We'd come to experience the Wester Ross of legend: mountains like stone thunder, unnervingly desolate beaches. Yet the region's bounty quickly became our focus. Products that seemed exclusive – langoustines, oysters, squat lobster – were served up with a minimum of fuss (or expense). Others that we knew better – kippers, smoked salmon, pickled herring – were of startling quality. But our raid on Wester Ross's larder began with a £1.60 tray of chips.
Approaching the region from Inverness, we'd passed through great vats of ever more luminous landscape. Now, on our first morning, we were enjoying this saturating otherness in Ullapool, the region's largest settlement. The light was a feast in itself, but then good smells of vinegar and frying snagged us as we walked about the Loch Broom waterfront, Ullapool's postcard pose. We ordered chips at a standard-looking takeaway nearby, and they were some of the finest we'd tasted. This was The Chippy, and it merited that capital "C" in other ways, too.
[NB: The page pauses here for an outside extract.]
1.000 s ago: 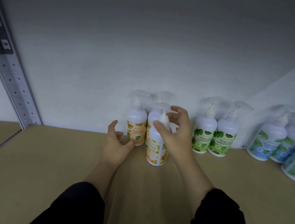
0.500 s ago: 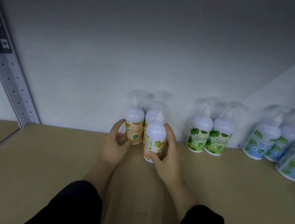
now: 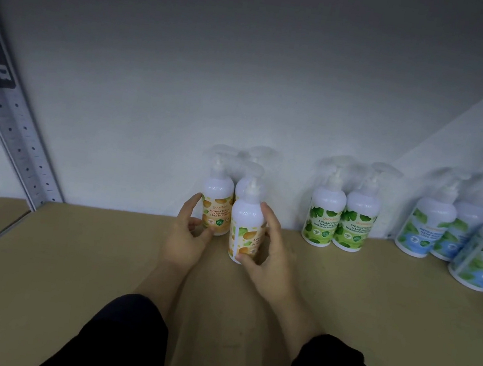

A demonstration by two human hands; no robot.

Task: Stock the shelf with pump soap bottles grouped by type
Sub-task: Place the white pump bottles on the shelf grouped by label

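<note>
1. Currently, a person's two bare hands reach onto a tan shelf (image 3: 65, 282) towards a cluster of orange-labelled soap bottles standing near the pale back wall (image 3: 153, 93).
2. The right hand (image 3: 270, 258) is curled round the front orange bottle (image 3: 246, 227), thumb at its base and fingers up its right side. The bottle stands upright on the shelf, its label turned partly to the left.
3. The left hand (image 3: 189, 234) curves round the rear-left orange bottle (image 3: 217, 204), fingers bent at its left side and thumb near its base. Whether it truly grips or only steadies the bottle is hard to tell.
4. A third orange bottle (image 3: 244, 185) stands behind the front one, mostly hidden.
5. Further right stand two green-labelled bottles (image 3: 340, 224) touching each other, and well beyond them three blue-labelled bottles (image 3: 455, 241) at the shelf's right end.
6. The step in hand seems to be settling the front orange bottle into its group.
7. The next move likely calls for turning that bottle so its label faces forward, then letting go without knocking its neighbours.
</note>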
Listed on its red, backlit menu were "queen scallops and chips" and elsewhere, a poster for Hugh Fearnley-Whittingstall's campaign (fishfight.net) against discarding overboard the caught fish which exceed a fisherman's EU-stipulated quota.
I spoke to Harry MacRae, a partner in The Chippy and the adjoining pub-restaurant The Seaforth. "Ullapool used to be a major fishing place, but it's gone now, almost fished out," he said. "The pelagic industry [herring and mackerel] isn't so bad, but the whitefish [cod and haddock] would improve only if we could control our own waters."
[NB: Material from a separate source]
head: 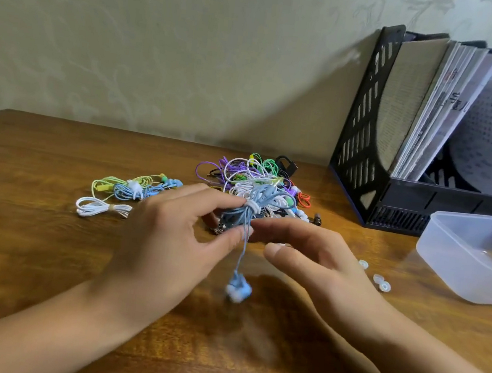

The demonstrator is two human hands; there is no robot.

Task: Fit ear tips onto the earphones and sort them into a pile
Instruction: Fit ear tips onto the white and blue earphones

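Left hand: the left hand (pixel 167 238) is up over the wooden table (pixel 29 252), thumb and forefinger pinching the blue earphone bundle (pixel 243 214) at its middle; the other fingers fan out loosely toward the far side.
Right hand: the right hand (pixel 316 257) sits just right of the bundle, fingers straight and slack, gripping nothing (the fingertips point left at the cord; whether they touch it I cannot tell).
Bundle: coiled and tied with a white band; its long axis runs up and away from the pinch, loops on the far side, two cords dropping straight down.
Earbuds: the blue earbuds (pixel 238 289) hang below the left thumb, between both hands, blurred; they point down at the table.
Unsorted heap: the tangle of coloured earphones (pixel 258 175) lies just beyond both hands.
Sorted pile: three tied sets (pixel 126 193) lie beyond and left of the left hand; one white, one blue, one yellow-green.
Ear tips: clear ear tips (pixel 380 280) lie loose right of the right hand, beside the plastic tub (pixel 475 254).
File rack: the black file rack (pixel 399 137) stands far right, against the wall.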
Haddock for the shop has to be brought in from Norway. "Sustainable is the way. We know it comes from one of two Norwegian boats. I was a fisherman for most of my life, and I still have a small boat that I go out in on Loch Broom for the majority of the mackerel and pollock we serve at The Chippy."
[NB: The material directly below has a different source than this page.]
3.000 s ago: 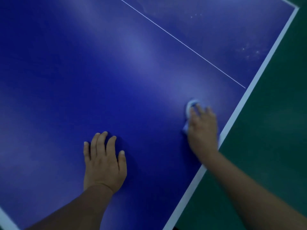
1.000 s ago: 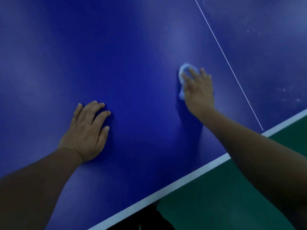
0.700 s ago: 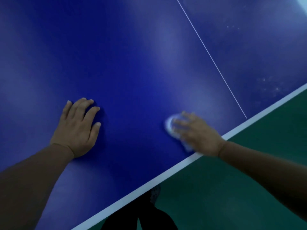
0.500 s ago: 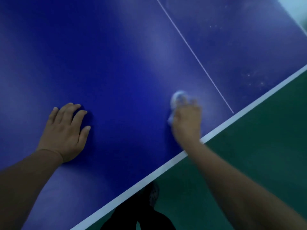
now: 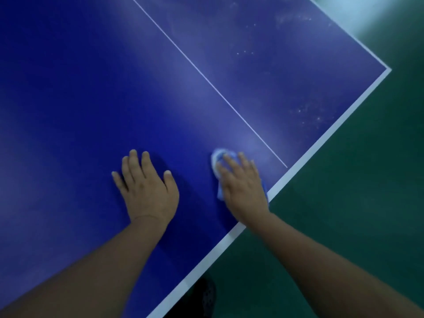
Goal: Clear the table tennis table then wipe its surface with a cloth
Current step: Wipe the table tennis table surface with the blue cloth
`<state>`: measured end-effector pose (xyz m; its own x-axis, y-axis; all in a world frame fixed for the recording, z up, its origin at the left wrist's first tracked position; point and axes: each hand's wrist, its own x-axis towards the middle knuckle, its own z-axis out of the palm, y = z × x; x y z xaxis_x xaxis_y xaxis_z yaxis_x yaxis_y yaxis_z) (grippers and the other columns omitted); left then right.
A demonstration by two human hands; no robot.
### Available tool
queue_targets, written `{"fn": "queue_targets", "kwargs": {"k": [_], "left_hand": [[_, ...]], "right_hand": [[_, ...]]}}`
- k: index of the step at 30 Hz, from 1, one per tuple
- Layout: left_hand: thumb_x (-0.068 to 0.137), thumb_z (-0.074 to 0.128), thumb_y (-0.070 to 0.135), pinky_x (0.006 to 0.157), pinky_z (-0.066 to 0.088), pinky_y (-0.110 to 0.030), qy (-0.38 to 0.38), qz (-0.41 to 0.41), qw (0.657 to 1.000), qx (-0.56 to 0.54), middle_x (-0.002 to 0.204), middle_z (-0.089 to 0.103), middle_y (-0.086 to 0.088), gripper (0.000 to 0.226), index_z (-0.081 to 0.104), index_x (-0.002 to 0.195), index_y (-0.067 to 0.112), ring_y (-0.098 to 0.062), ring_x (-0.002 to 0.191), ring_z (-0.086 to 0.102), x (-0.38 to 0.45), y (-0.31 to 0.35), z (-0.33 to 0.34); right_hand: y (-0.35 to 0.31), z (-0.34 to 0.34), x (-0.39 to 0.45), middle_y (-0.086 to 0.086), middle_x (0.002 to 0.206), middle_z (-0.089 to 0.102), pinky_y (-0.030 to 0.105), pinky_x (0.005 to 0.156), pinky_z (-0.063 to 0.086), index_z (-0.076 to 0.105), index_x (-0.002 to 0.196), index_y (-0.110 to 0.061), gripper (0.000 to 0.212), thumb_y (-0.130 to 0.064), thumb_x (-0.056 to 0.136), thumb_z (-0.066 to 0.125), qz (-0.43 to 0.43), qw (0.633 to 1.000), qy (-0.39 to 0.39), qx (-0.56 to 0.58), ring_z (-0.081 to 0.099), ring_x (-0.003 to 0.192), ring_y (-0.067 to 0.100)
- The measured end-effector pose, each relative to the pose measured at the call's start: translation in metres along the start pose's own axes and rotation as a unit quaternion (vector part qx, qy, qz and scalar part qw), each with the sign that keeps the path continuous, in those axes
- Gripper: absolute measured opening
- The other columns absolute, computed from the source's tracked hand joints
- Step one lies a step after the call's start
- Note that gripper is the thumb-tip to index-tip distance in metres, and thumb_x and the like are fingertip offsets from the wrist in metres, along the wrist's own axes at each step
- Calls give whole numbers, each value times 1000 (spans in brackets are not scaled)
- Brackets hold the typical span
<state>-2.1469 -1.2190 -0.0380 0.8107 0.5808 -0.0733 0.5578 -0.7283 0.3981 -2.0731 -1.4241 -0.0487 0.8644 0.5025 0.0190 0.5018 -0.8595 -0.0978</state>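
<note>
The right hand (image 5: 243,187) is pressing a small pale blue cloth (image 5: 218,157) flat against the table tennis table (image 5: 91,88), fingers extended and slightly spread over it, so that only the cloth's rounded front edge and a bit of its left side are showing from under the palm. The left hand (image 5: 146,187) is resting palm down on the blue surface just beside it, fingers straight and holding nothing, apparently bracing the person's lean.

The cloth is sitting close to the white edge band (image 5: 321,143) of the table, near where the thin centre line (image 5: 206,79) is meeting that band. No objects are showing on the part of the table in view, so the clearing looks finished and the wiping is the step in hand.

Beyond the centre line, toward the far corner, pale specks and smudges (image 5: 307,113) are dotting the surface; that patch looks unwiped. To do this well, the wiping hand should be keeping even pressure through flat fingers, working in overlapping strokes across the line toward those specks, and carrying each stroke off the edge so dust is not being pushed back. The green floor (image 5: 344,226) is lying beyond the edge.
</note>
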Motion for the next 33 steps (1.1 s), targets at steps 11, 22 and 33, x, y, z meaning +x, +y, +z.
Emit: {"fn": "queue_targets", "kwargs": {"k": [11,22,33], "left_hand": [[101,29,40,122,1,-55,26,-89,996,18,160,23,-14,61,30,150,3,-27,151,11,5,14,15],[95,20,46,122,2,-54,25,-103,993,54,159,26,-14,69,35,149,6,-28,150,13,7,18,16],[98,20,43,122,8,-54,27,-114,988,96,157,32,-14,65,42,147,5,-27,150,19,9,21,16]], "right_hand": [[8,-5,36,10,148,49,61,110,33,57,136,-14,56,-28,85,40,45,998,35,18,41,136,46],[33,-17,180,-1,159,33,51,116,16,45,146,-25,46,-25,101,35,53,998,-12,23,24,146,37],[57,-20,229,1,159,33,55,118,16,48,145,-23,45,-22,102,38,-70,997,-32,16,24,146,40]]}}
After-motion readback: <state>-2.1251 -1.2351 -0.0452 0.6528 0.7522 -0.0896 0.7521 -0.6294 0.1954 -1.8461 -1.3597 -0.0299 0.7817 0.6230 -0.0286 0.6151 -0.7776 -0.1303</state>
There were some fine exhibits at the town museum, a former church with a bunting-hung exterior, but I was most taken with the hefty bag of scallops behind curator Jim Inglis's desk. "I get them from Dave, the owner of Deli-Ca-Sea," he told me. What was Deli-Ca-Sea? "Just a fish-and-chip shop. Not much to look at." When I asked if they were for a special occasion, he plumped his bottom lip and shook his head. "You should try the Ferry Boat too. They do their own pickled herring."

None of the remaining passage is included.